Votre capture et votre extradition ont coûté à l'État 350 $.
Suçluların iadesi. Sağol, Dugan.
Extradition.
Ülkesine iadesi için işlemler yapıldı mı?
A-t-on programmé son extradition?
İadesine ilişkin olan belgeleri de alıp götürmüş.
J'avais des documents d'extradition mais il les a pris.
Venezüella ile suçluların iadesi anlaşmamız yok.
Aucune convention d'extradition avec ce pays.
Ama ekselansları, Bir suçlunun iadesi... bir krallığın diğerine göstermesi gereken saygının ifadesidir.
Mais, Votre Majesté, l'extradition d'un criminel est de pratique courtoise d'une tête couronnée à une autre.
Suçlu iade belgeleri birer sanat eseri.
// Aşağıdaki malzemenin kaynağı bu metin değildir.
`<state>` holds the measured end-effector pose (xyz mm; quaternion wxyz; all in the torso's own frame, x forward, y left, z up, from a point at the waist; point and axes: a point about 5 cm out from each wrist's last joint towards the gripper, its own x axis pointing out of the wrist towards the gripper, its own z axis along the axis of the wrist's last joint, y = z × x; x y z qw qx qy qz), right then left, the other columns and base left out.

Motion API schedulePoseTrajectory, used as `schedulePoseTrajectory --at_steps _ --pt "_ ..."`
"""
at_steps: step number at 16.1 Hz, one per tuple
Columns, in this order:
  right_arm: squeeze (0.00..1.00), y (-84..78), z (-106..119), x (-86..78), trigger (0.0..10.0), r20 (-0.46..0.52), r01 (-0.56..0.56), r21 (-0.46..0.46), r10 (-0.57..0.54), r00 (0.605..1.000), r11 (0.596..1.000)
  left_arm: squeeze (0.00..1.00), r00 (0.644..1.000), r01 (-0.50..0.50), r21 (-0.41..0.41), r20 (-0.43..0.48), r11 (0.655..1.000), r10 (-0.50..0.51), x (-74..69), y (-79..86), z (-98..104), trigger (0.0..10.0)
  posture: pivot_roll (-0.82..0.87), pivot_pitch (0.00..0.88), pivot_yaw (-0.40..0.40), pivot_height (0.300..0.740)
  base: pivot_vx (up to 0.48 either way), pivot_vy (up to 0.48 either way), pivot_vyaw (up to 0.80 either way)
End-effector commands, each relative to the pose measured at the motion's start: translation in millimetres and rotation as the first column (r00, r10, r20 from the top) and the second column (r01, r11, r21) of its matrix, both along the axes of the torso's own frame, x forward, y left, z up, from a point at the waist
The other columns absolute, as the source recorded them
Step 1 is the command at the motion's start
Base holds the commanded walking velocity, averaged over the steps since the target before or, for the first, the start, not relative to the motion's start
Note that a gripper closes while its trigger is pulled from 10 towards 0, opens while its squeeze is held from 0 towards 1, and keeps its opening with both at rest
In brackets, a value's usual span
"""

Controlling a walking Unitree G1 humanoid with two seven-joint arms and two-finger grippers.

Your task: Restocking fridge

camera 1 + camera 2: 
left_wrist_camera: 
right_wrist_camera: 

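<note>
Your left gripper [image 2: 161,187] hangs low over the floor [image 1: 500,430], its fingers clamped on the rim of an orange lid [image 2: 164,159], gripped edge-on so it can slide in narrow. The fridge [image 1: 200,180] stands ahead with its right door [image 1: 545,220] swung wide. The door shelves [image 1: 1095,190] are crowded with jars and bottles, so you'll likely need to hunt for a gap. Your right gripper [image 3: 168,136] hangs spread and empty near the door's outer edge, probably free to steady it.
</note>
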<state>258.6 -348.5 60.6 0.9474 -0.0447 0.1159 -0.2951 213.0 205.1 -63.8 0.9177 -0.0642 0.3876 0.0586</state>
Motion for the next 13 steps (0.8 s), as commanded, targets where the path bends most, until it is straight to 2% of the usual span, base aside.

Ve yoğurdu.
Les papiers d'extradition sont un chef-d'œuvre.
- Suçlu iadesi belgeleri.
- Voici les papiers d'extradition.
Uluslararası Uyuşturucu Karteli'nin başı Anastas Poltroni şu anda Ted Carson ismi ile suçlu iadesi anlaşmamız olmayan bir ülkede yaşıyor.
Anastas Poltroni, à la tête du syndicat international des narcotiques, réside sous le nom de Ted Carson dans un pays avec lequel nous n'avons pas de traité d'extradition.
Plan, onu sınırdan geçirip Chogueo'nun içine, kısacası Birleşik Develetler ile suçlu iadesi anlaşması olan bir ülkeye sokmak için tasarlandı.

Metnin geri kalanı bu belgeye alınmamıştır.